Rook: A Storage Orchestrator to Run Stateful Workloads on Kubernetes with Ceph

Cagri Ersen
Devops Türkiye☁️ 🐧 🐳 ☸️
11 min readJun 8, 2020

TL;DR
This article contains detailed informations about Rook and explains how to integrate a high available Ceph Storage Cluster to an existing kubernetes cluster by using it. If you know what rook is and just looking for a ceph implementation tutorial, skip the next section and jump to the “Deploying a Ceph Cluster with Rook” section.

Kubernetes and Data Persistence

In the early versions of Kubernetes, we intended to use it for our stateless services as it was designed for these kind of workloads at the beginning. For those days, data persistence wasn’t a concern, which running stateful services that tightly coupled to data on Kubernetes wasn’t a common approach. (There was no durable local storage support in late 2015 yet. https://github.com/kubernetes/kubernetes/pull/1311)

However, as Kubernetes becomes more popular platform, it started to provide more reliable features that changed our mindsets about scheduling stateful services on it. Currently, we are able to use many type of storage volumes including GCE Persistent Disk, AWS Elastic Block Store, vSphere Volume, Glusterfs, NFS and Ceph. So we‘re now more comfortable to run services that need robust storage backends.

Especially, if your Kubernetes environments are placed in a cloud provider such as Google Cloud Platform or Amazon Web Services, it will be easy to use a storage backend for any data persistence requirements, since all cloud providers offer their own reliable storage backends built-in. For instance if your k8s cluster is based on GKE, then your stateful services can be backed by GCE persistent disks.

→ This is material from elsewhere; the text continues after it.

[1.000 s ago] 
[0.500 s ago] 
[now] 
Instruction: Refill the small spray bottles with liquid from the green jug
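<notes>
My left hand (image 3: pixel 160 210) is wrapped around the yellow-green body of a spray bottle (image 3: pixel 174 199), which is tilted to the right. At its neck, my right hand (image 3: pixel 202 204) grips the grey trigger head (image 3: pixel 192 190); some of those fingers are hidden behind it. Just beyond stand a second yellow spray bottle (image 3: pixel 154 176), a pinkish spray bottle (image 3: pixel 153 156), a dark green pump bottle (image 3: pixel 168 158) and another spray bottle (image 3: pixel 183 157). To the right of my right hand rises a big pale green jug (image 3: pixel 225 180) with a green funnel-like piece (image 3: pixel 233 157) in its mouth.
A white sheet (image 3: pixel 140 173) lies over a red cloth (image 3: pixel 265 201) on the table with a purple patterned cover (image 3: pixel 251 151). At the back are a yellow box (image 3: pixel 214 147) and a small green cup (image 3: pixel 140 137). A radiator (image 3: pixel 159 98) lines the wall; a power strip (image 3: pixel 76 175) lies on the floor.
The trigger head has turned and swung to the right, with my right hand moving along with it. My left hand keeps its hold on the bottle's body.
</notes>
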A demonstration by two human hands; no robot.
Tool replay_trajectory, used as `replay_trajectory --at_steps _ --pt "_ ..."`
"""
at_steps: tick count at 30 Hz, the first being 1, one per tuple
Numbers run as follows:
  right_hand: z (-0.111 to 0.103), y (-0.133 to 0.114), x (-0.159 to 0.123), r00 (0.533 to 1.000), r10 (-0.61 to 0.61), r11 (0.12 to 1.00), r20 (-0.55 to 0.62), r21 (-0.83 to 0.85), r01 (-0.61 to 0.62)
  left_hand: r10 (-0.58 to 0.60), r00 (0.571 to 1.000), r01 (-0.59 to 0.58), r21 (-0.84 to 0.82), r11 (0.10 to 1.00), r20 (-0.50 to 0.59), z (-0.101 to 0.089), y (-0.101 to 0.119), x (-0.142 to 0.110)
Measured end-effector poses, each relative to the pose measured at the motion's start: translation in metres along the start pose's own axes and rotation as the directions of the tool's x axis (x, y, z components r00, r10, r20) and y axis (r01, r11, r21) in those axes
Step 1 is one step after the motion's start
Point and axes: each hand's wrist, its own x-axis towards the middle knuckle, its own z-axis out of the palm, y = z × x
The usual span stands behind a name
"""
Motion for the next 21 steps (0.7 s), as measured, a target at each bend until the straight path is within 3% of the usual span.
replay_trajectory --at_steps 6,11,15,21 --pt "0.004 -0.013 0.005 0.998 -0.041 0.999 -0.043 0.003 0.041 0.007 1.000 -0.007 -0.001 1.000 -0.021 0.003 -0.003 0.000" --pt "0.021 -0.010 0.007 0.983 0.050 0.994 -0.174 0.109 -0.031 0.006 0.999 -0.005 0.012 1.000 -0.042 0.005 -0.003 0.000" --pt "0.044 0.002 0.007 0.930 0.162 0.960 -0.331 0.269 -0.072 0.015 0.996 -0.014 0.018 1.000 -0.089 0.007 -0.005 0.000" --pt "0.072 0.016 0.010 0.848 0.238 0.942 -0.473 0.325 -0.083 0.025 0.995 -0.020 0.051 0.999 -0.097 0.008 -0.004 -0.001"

But when it comes to on-premise Kubernetes environments, there are still some challenges as you know.

On-premises Challenges

For sure, it’s a bit more difficult to implement a storage backend in on-premise Kubernetes environments unlike the cloud providers. In such situations, you need to choose a production grade software defined storage solution, which should be seamlessly integratable to your existing environment and more it should be a robust, scalable, easy to manage platform.

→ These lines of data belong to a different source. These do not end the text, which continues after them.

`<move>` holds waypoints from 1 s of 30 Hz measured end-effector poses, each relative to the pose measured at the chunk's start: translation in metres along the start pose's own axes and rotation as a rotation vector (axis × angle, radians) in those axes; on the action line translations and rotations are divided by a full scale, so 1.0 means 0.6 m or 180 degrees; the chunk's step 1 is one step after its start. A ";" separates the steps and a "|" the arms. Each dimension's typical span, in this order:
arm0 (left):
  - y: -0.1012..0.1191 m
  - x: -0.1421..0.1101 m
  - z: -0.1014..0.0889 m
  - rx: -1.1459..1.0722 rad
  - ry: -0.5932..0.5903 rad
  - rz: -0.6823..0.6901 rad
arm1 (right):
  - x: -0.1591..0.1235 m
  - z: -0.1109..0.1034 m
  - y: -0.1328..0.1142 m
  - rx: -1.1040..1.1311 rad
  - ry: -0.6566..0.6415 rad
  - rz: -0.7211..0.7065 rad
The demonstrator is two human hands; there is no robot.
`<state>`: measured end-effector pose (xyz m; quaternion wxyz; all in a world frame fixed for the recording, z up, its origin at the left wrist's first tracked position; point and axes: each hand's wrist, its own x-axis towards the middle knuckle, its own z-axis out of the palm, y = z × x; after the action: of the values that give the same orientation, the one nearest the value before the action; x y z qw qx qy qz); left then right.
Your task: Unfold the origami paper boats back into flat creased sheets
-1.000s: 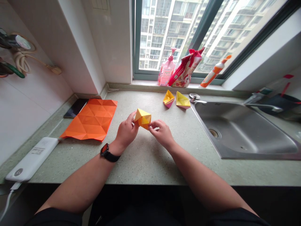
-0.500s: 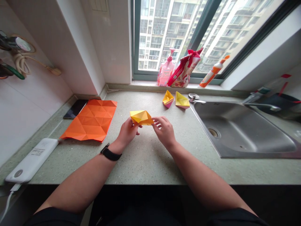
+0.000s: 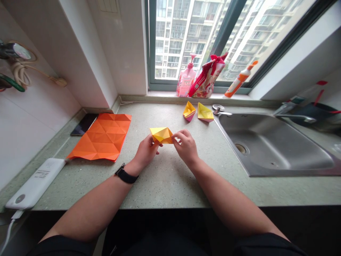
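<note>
A folded yellow-orange origami paper (image 3: 161, 134) is held between my two hands above the counter. My left hand (image 3: 147, 150), with a black watch on its wrist, grips its left end from below, some fingers hidden underneath. At its right end my right hand (image 3: 185, 145) pinches the paper between thumb and fingers. Farther back stand two small folded paper boats, one orange-yellow and pink (image 3: 189, 112), one yellow with a pinkish outside (image 3: 205, 113). To the left lies a creased orange paper sheet (image 3: 103, 137).
A dark phone (image 3: 84, 124) lies partly under the orange sheet. A white power bank (image 3: 36, 184) with a cable sits at the left front. The steel sink (image 3: 282, 145) is on the right. A pump bottle (image 3: 185, 81), red bag (image 3: 209, 78) and orange-white bottle (image 3: 239, 81) line the windowsill.
The folded paper has turned slightly in my hands, and its left end has come a little right and down. Both hands keep hold of it. The whole view has shifted slightly.
</note>
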<state>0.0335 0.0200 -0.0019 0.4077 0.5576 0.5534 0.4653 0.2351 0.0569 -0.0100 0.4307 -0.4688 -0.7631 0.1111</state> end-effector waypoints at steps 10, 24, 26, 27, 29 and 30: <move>0.011 0.000 0.002 -0.0484 -0.0113 -0.0518 | 0.005 -0.008 0.001 -0.0516 0.0015 -0.0204; 0.004 0.003 0.001 -0.0738 -0.0206 -0.0450 | 0.006 -0.004 0.005 0.0234 -0.0098 0.0286; 0.003 0.002 0.002 -0.0697 -0.0237 -0.0359 | 0.006 -0.004 0.005 0.0129 -0.0074 0.0336; 0.002 0.002 0.002 -0.0674 -0.0247 -0.0322 | 0.006 -0.003 0.005 0.0064 -0.0068 0.0347; 0.000 0.002 0.004 -0.0596 -0.0259 -0.0283 | 0.005 -0.002 0.005 -0.0059 -0.0061 0.0337; -0.001 0.002 0.004 -0.0534 -0.0238 -0.0276 | 0.005 -0.002 0.006 -0.0105 -0.0070 0.0311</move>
<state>0.0359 0.0214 -0.0028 0.4931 0.5140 0.5205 0.4708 0.2375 0.0610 -0.0097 0.4086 -0.5113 -0.7457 0.1245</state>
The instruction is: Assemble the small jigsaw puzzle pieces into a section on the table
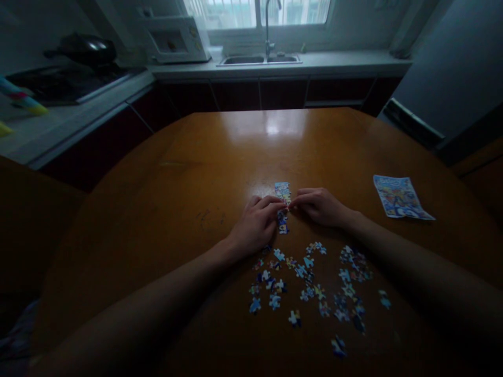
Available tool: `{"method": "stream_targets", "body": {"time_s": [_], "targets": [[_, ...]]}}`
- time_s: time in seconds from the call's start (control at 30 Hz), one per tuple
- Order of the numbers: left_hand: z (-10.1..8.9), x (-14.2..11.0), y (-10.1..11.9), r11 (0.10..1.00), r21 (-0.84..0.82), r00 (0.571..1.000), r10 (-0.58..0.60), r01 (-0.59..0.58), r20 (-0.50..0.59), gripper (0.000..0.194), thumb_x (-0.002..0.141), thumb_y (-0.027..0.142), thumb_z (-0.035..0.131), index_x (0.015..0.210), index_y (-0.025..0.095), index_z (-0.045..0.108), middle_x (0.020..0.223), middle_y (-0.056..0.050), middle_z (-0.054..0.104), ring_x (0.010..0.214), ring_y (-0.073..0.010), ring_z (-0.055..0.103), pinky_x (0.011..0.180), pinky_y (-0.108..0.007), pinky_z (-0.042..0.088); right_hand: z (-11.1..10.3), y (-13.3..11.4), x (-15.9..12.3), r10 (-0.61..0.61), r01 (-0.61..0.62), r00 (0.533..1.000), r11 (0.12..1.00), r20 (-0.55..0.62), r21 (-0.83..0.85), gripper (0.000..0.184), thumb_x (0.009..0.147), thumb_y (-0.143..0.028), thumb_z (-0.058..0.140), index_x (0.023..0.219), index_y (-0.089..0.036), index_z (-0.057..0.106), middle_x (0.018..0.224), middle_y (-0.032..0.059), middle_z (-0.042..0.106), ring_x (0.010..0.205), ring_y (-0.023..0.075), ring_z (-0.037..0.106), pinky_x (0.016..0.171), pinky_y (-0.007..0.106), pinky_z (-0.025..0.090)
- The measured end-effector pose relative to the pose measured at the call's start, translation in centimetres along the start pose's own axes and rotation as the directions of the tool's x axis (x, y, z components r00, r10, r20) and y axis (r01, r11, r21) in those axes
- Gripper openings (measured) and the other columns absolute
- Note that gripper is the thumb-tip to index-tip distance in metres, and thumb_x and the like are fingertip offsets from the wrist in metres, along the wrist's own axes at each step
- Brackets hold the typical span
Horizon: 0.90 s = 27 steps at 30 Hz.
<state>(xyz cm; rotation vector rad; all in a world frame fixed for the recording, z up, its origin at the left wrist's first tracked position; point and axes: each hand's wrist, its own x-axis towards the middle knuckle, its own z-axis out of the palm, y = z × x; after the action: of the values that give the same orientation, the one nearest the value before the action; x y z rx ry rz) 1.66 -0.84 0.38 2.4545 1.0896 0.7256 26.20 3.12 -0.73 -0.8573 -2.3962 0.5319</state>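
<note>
A narrow strip of joined jigsaw pieces (282, 199) lies on the brown wooden table (196, 173). My left hand (257, 222) and my right hand (320, 205) meet at the strip's middle. Both hands have their fingers curled and pressed together, fingertips on the strip from either side. Several loose puzzle pieces (310, 285) lie scattered on the table just in front of my wrists. What lies under the fingertips is hidden.
A printed picture sheet (401, 198) lies flat at the right of the table. Behind the table runs a kitchen counter with a sink and tap (267, 52), a white microwave (178, 39) and a black pan on a hob (84, 50).
</note>
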Motion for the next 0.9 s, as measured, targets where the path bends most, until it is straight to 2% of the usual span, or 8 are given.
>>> {"method": "stream_targets", "body": {"time_s": [0.13,0.23,0.37,0.7,0.9], "targets": [[-0.06,-0.09,-0.29,0.998,-0.035,0.986,-0.052,0.047,-0.158,0.036,0.088,0.004,0.050,0.115,0.022,0.066,0.119,-0.006,0.062,0.114,-0.0215,0.053,0.102,-0.042,0.045,0.08,0.09,0.04,0.016,-0.014,0.999,0.999,-0.050,0.049,0.031,0.086,-0.007,0.049,0.100,-0.017,0.076,0.085,0.0060,0.070,0.075,0.0153,0.062,0.070,0.028,0.046],[0.00,-0.09,-0.55,0.994,-0.037,0.973,-0.113,0.108,-0.203,0.030,0.087,0.004,0.053,0.107,0.021,0.068,0.112,-0.006,0.060,0.112,-0.0217,0.053,0.101,-0.043,0.045,0.17,0.23,0.05,0.045,-0.043,0.997,0.999,-0.069,0.030,0.031,0.086,-0.007,0.049,0.099,-0.016,0.076,0.084,0.0067,0.070,0.074,0.0159,0.061,0.068,0.028,0.045],[0.18,-0.04,-0.74,0.988,-0.026,0.974,-0.152,0.150,-0.165,0.023,0.090,0.010,0.055,0.104,0.022,0.070,0.107,-0.006,0.060,0.108,-0.0223,0.052,0.099,-0.043,0.046,0.12,0.26,0.03,0.063,-0.061,0.995,0.998,-0.074,0.032,0.032,0.085,-0.007,0.049,0.097,-0.016,0.076,0.082,0.0061,0.068,0.072,0.0153,0.059,0.067,0.028,0.044],[0.26,-0.22,-0.71,0.990,0.085,0.993,-0.111,0.114,-0.035,0.033,0.093,0.012,0.052,0.117,0.025,0.070,0.113,-0.007,0.058,0.108,-0.0244,0.048,0.098,-0.045,0.046,-0.06,0.09,0.00,0.007,-0.007,0.999,1.000,0.046,-0.005,0.037,0.087,-0.006,0.050,0.104,-0.022,0.078,0.083,0.0034,0.065,0.071,0.0126,0.057,0.065,0.024,0.040],[0.10,-0.27,-0.45,0.992,0.083,0.996,-0.088,0.090,-0.032,0.031,0.094,0.014,0.055,0.116,0.027,0.070,0.116,-0.007,0.057,0.108,-0.0245,0.048,0.099,-0.045,0.045,0.05,0.23,0.03,-0.008,0.008,1.000,1.000,0.012,0.014,0.040,0.086,-0.004,0.048,0.108,-0.021,0.077,0.086,0.0040,0.067,0.074,0.0134,0.058,0.068,0.025,0.042]]}}
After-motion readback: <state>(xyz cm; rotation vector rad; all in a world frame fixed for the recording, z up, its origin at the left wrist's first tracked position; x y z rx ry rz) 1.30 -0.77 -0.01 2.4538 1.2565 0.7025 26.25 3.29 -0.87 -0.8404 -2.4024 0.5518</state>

Fortunately, there are many good solution that can be used as storage backend on Kubernetes environments. You can find out many of them, by googling “software defined storage for Kubernetes” keywords. However, integrating a software-defined-storage (SDS) solution to a Kubernetes environment is not an easy peasy task at all. As the storage backends are one of the most important components, they should be reliable; thus you need to implement them carefully for production use. In other words, you need to know what you’re doing; otherwise, it will be inevitable to be challenged by the day 2 problems.

Well, at this point, projects like Rook, that designed to seamlessly implement these kind of important components, become a very important aspects for cloud-native environments. As a storage orchestrator, Rook aims to handle all storage related tasks on Kubernetes environments for you. This is why it is hosted by Cloud Native Computing Foundation as an incubation-level project.

So, in this article, I’ll mention Rook’s features and this will also be a “how to” guide about building and integrating a Ceph Storage Cluster on top of a Kubernetes.

What is Rook ?

As it defines itself:

“… an open source cloud-native storage orchestrator, providing the platform, framework, and support for a diverse set of storage solutions to natively integrate with cloud-native environments.

Rook turns storage software into self-managing, self-scaling, and self-healing storage services. It does this by automating deployment, bootstrapping, configuration, provisioning, scaling, upgrading, migration, disaster recovery, monitoring, and resource management. Rook uses the facilities provided by the underlying cloud-native container management, scheduling and orchestration platform to perform its duties.”

So, you can use Rook to implement software defined storage building blocks for your Kubernetes environments in an automated manner. It runs as an operator in Kubernetes cluster and enables selected storage system to run on the same Kubernetes cluster. In this way, rook automatically configures a CSI (Container Storage Interface) driver to mount storage spaces to your pods.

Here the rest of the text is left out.